WORK REQUEST - The copy has to match the records word for word and include no pictures.

RECORDS TO USE -
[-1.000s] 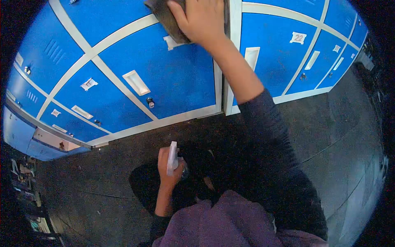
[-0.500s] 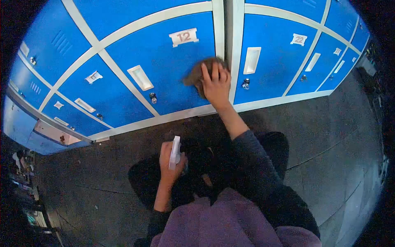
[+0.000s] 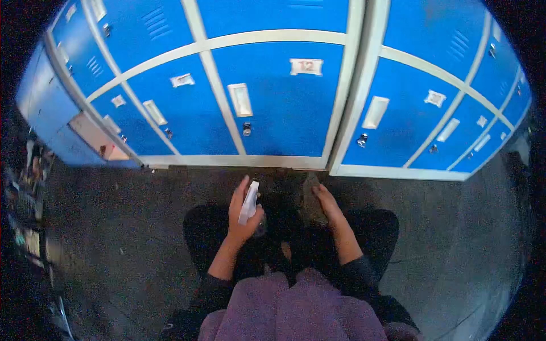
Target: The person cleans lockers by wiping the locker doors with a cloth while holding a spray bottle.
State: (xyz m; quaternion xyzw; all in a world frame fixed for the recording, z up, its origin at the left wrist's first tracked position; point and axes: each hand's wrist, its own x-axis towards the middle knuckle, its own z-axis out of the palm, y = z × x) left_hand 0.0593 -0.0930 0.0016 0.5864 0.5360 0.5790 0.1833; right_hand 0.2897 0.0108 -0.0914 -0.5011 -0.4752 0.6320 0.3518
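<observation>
My left hand (image 3: 236, 219) is closed round what looks like a spray bottle (image 3: 249, 203). Its white head points up toward me, and a clear part shows dimly below. Between my knees, my right hand (image 3: 328, 203) grips a brownish-grey cloth (image 3: 310, 200) that hangs down, apart from the lockers. In front stands the blue locker door marked 12 (image 3: 284, 108), shut, with a white recessed handle (image 3: 240, 100) and a metal lock (image 3: 247, 129).
More blue locker doors (image 3: 398, 113) with pale frames run to both sides. At far left a compartment (image 3: 96, 136) shows its lit inside. Dark floor (image 3: 142, 227) lies around my folded legs. Blurred clutter (image 3: 34, 176) lines the left edge.
My right hand has come off locker 12, drawing the cloth down and back to between my knees. My left hand still holds the bottle. The view has shifted, so the lockers appear higher.
</observation>
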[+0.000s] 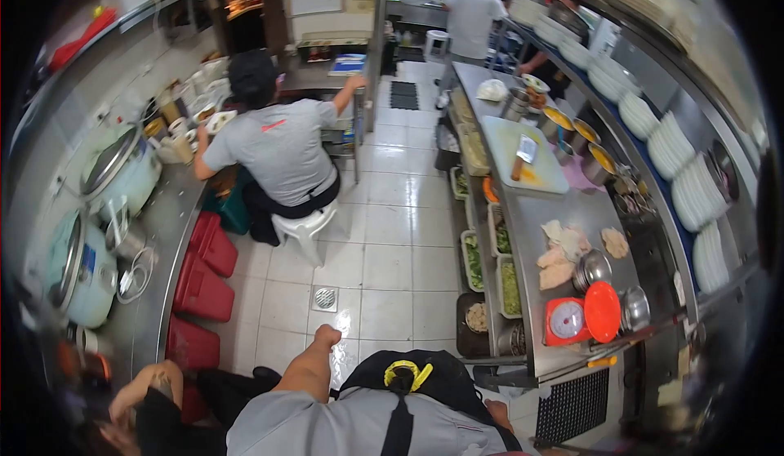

SOLUTION FOR THIS PROBLEM -
[-1.000s] 
[-0.500s] 
[+0.000s] 
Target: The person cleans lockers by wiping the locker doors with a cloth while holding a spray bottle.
State: (xyz m; quaternion xyzw; all in a world frame fixed for the recording, z up, its origin at the left wrist's first tracked position; point and axes: each hand's wrist, its own x-axis towards the middle knuckle, its own z-axis out of the palm, y = z × x) left_hand 0.0593 -0.0930 0.0016 0.5864 0.5360 0.5790 0.1833; right_hand 0.2897 0.0108 -0.0914 -0.5011 -0.4752 0.6320 0.3518
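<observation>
My left hand (image 3: 236, 219) is closed round what looks like a spray bottle (image 3: 249, 203). Its white head points up toward me, and a clear part shows dimly below. Between my knees, my right hand (image 3: 328, 203) grips a brownish-grey cloth (image 3: 310, 200) that hangs down, apart from the lockers. In front stands the blue locker door marked 12 (image 3: 284, 108), shut, with a white recessed handle (image 3: 240, 100) and a metal lock (image 3: 247, 129).
More blue locker doors (image 3: 398, 113) with pale frames run to both sides. At far left a compartment (image 3: 96, 136) shows its lit inside. Dark floor (image 3: 142, 227) lies around my folded legs. Blurred clutter (image 3: 34, 176) lines the left edge.
My right hand has come off locker 12, drawing the cloth down and back to between my knees. My left hand still holds the bottle. The view has shifted, so the lockers appear higher.
</observation>
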[+0.000s] 

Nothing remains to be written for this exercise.